Note: Make sure to adjust the input data according to your requirements.

Let's focus on the most critical part:

  guest_accelerator {
     type  = "nvidia-l4"
     count = 1
     gpu_driver_installation_config {
       gpu_driver_version = "LATEST"
     }
     gpu_sharing_config {
       gpu_sharing_strategy       = "TIME_SHARING"
       max_shared_clients_per_gpu = 4
     }
   }

Here, it's described that we need to use the accelerator type 'nvidia-l4' with the driver version, in our case, 'latest'. You can specify the driver version you require.

gpu_sharing_config {
       gpu_sharing_strategy       = "TIME_SHARING"
       max_shared_clients_per_gpu = 4
}

And this block describes that we need to split the GPU into 4 partitions.

After applying, we obtain a node pool with the ability to run four pods with GPU allocation.

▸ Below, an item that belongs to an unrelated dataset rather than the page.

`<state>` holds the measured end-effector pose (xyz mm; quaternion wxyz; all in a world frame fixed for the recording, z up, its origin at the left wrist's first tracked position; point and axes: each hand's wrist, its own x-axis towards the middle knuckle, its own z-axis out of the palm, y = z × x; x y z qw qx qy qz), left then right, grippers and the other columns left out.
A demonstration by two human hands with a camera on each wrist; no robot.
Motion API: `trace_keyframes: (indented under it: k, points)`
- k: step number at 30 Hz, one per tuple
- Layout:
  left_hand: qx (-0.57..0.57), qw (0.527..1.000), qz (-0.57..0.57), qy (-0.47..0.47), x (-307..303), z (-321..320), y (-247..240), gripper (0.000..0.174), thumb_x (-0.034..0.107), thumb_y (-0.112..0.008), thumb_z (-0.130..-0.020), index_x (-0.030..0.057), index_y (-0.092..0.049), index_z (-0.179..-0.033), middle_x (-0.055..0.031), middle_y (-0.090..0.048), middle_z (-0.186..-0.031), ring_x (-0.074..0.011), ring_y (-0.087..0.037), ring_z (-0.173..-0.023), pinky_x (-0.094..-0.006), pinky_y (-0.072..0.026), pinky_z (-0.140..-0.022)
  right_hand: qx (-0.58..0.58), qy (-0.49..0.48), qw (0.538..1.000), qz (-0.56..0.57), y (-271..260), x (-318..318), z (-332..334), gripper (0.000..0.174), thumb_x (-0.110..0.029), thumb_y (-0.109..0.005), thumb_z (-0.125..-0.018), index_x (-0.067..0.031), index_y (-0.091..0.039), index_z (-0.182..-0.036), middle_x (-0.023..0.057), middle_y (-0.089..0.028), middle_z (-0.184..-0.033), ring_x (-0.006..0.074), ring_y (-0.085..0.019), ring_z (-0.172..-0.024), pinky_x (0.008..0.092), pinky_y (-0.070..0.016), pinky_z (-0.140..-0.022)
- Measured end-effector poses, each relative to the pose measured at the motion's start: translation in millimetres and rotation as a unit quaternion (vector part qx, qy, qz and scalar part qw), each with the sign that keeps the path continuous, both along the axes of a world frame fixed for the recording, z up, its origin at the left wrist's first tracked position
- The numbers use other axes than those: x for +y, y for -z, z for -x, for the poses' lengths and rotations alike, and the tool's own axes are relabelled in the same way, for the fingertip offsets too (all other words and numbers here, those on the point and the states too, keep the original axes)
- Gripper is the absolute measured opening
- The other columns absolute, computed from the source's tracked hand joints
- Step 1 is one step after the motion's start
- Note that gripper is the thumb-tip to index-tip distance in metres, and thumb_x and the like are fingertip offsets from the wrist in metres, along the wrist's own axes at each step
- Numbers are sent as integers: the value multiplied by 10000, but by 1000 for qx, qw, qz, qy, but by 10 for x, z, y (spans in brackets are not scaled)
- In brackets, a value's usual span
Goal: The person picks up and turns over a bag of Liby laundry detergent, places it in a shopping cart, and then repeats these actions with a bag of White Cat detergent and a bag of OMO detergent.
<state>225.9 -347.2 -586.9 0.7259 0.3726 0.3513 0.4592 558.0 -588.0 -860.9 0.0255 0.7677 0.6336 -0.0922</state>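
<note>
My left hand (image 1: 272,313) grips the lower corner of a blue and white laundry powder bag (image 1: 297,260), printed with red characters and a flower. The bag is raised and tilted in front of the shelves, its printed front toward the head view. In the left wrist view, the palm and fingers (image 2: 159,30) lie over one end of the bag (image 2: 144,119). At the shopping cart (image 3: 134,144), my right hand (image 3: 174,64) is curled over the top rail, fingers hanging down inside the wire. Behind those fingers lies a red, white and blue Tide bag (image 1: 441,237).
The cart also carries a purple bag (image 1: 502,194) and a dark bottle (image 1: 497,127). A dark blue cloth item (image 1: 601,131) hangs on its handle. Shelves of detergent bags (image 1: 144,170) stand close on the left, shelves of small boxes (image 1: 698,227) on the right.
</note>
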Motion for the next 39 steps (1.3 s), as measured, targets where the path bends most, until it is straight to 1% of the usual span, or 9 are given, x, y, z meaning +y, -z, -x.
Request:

To launch our pod, we need to specify the resources, node selector, and toleration for it:

resources:
  limits:
    cpu: 2
    memory: 8Gi
    nvidia.com/gpu: "1"
  requests:
    cpu: 2
    nvidia.com/gpu: "1"
    memory: 8Gi

nodeSelector:
  purpose: gpu-time-sharing

tolerations:
- effect: NoSchedule
  key: purpose
  operator: Equal
  value: gpu-time-sharing
- effect: NoSchedule
  key: nvidia.com/gpu
  operator: Equal
  value: present

In conclusion, this setup allowing the efficient utilization of resources within the GPU node pool, this approach caters to the needs of individuals experimenting with various solutions while minimizing resource allocation.